I know this is simply not true - and so does my colleague. We have no right to remove this woman's possessions and no right to pressurise her into paying her son's debts. But that doesn't stop my colleague.
He begins to walk round the woman's home, deliberately listing her possessions as though preparing to take them. He stops by her washing machine and carefully notes down its make.
"I haven't done anything," pleads the woman, adding that she is a retired pensioner. But what my fellow bailiff is doing has nothing to do with the law either, as he freely admits to me while the woman is out of hearing.
"We're not allowed to take washing machines any more either but I list them anyway cos it pisses people off," he says. "The washing machine is the main thing in their household, especially a lady's household. Their washing machine is like the business."
It works. The mother panics and phones her daughter. My colleague takes the phone. "Right what I will do," he says. "I will do your mum a favour. We will leave this morning, but if it's not paid by... this afternoon we will come back with a locksmith if necessary to remove the property."

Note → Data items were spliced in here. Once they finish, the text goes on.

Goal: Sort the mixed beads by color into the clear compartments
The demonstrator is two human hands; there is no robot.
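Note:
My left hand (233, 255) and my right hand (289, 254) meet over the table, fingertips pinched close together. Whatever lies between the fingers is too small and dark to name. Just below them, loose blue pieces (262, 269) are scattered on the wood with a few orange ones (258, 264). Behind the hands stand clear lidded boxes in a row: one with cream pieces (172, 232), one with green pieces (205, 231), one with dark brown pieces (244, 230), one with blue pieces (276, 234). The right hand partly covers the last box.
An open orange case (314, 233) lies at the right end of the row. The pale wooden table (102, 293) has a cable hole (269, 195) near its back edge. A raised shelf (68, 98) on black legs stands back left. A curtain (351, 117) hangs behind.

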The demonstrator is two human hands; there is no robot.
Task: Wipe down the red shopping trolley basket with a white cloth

Again that is completely untrue, he can do no such thing. But it works. The fine gets paid.
I had expected to find rogue bailiffs. I had been told by one whistleblower - a bailiff for 20 years - that the business was riddled with illegal practices. What I found was more pervasive, more systematic, than I could ever have imagined.
Fear is the key weapon in the bailiff's armoury. But that doesn't mean that all bailiffs are shaven-headed hard men. At CCS Enforcement Services Limited I was sent out to work with another bailiff who looks like a gentleman. He wears a tweed jacket and has a polite deferential manner. I am little prepared for what happens next.
Unnecessary fear
We've been sent to visit the home of debtor's former wife. We know he's probably not living there, but it's decided we should pay her and her children a visit anyway. Instead of making for her front door, this "gentleman bailiff" decides on another approach. As I look on in astonishment he takes a ladder from the back of the van.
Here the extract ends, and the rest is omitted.